Mannu acredita que mesmo sofrendo possíveis impactos em um cenário que o FSA deixe de ser uma realidade à médio prazo, o Funcultura se mantém em pé e encontrará maneiras de estimular a cadeia pernambucana, talvez em um outro nível. "Nós temos mecanismos que existem até desde antes da Ancine e é importante ter esse fundo regional. Saindo esse aporte do FSA, talvez haja uma redução no tamanho das produções ou no número de projetos. Vai caber à sociedade civil travar esse embate com o estado para termos uma continuidade", afirma Costa
Já João vê a manutenção da força do Funcultura como uma estratégia que já vem sendo traçada em outras áreas. "Seria uma atitude de resistência, que vai manter o setor cultural funcionando, assim como os arranjos regionais de outros estados. É um pouco como acontece hoje na saúde, com os estados e municípios encampando a linha de frente no combate à pandemia", elabora João. A Ancine foi acionada pela reportagem para prestar esclarecimentos, mas não se pronunciou.
Segundo Silvana Meireles, secretária executiva da Secretaria de Cultura de Pernambuco (Secult) e Luciana Poncioni, coordenadora de audiovisual da Secult, o diálogo realmente está difícil com a Ancine desde 2018, com as mudanças na diretoria e as intervenções de órgãos externos.

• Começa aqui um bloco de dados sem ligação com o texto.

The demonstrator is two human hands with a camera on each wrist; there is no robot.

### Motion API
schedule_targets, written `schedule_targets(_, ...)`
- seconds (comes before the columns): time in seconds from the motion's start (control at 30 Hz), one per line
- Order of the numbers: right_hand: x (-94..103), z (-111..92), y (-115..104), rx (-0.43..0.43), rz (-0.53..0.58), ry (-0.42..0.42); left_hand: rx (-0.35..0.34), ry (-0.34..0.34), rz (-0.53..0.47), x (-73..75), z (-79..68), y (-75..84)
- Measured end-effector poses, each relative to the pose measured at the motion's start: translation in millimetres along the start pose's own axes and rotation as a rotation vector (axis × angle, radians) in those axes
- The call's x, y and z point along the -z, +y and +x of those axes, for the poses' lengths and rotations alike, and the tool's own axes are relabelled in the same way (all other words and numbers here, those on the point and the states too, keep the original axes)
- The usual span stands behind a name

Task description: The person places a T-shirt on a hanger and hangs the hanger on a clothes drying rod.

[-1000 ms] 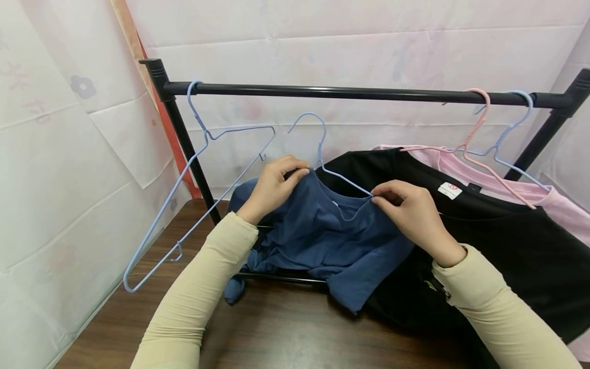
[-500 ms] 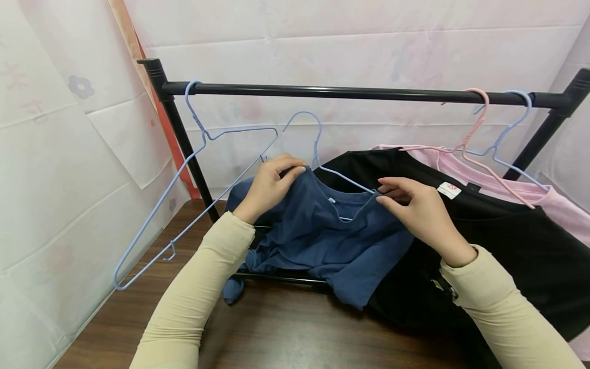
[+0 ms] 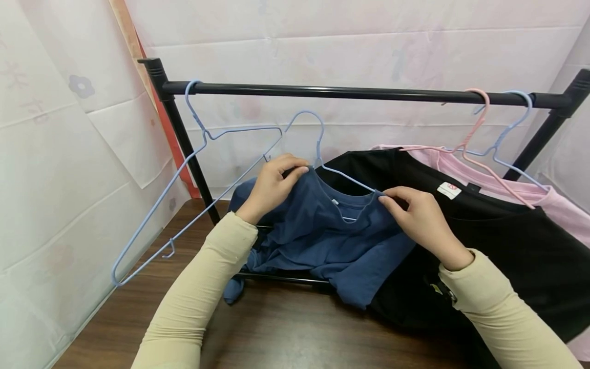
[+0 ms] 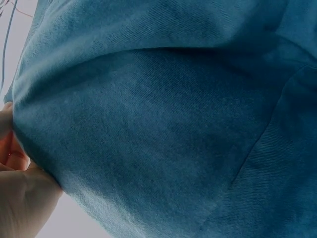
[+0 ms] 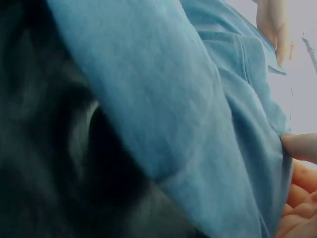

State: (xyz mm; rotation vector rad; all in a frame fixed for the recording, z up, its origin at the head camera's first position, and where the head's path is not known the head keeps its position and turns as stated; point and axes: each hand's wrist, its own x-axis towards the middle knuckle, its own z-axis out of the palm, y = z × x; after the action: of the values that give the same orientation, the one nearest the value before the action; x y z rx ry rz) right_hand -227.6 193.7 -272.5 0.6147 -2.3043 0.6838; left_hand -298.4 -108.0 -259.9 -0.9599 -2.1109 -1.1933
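A dark blue shirt [image 3: 322,236] hangs between my hands in the head view, a blue wire hanger [image 3: 343,177] in its neck opening. The hanger's hook stands up below the rack's bar, and a bit of its lower wire shows inside the collar. With thumb and fingers my left hand [image 3: 274,184] pinches the shirt at the left side of the neckline. On the other side, my right hand [image 3: 417,215] pinches the neckline where the hanger's arm slips under the cloth. Cloth fills most of the left wrist view, with the left thumb [image 4: 29,198] at its edge.
A black bar [image 3: 350,92] of the clothes rack runs across the back. At its left end hangs a bare blue hanger [image 3: 161,205]. To the right hang a black top [image 3: 507,256] on a pink hanger [image 3: 471,133] and a pink top [image 3: 567,210]. Below is a brown wooden table [image 3: 276,333].
My right hand loosened its fingers from the neckline, then pinched it again slightly farther right. More of the hanger's lower wire shows in the neck opening. My left hand keeps its hold.
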Motion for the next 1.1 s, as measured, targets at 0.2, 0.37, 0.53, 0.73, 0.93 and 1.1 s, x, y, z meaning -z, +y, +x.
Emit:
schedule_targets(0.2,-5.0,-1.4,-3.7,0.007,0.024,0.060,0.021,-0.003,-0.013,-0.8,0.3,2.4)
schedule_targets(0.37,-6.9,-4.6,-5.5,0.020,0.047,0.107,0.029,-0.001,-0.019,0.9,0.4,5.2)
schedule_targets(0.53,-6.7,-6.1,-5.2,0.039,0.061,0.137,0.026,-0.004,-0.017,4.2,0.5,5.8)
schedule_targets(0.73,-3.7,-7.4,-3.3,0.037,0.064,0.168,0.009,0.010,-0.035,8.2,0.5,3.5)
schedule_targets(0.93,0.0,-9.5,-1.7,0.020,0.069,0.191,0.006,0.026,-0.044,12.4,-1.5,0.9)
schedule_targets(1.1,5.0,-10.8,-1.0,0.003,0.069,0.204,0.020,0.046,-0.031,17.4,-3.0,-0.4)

O resultado disso foi a já citada prejudicada parceria entre o FSA e o Funcultura, incluindo novos entendimentos sobre as regras de como deveriam funcionar os arranjos regionais, como é o fundo da Secult/Fundarpe.
“Com toda a crise que a Ancine atravessam colocando em risco a própria existência, as expectativas giram em torno do 14º edital do Funcultura Audiovisual, onde o Funcultura obedeceria às novas imposições da Ancine, com redução do investimento por parte da Agência. No médio prazo, estamos diante de um cenário de incertezas”, explica Meireles. Poncioni vê uma cadeia que começa no impacto dos valores anuais investidos no setor, provocando um desaceleramento na produção que crescia progressivamente.
"No caso de Pernambuco, esse cenário impacta numa redução de cerca de 50%, já que a Ancine deixaria de fazer um aporte de R$ 15 milhões através do FSA. Na última reunião com a agência, obedecendo às dezenas de diligências negociadas no ano passado, a perspectiva é que o próximo edital seja lançado ainda com o aporte do FSA, porém com um valor reduzido", relata Luciana. Novas estratégias de destinação dos recursos serão discutidas com o Conselho do Audiovisual local.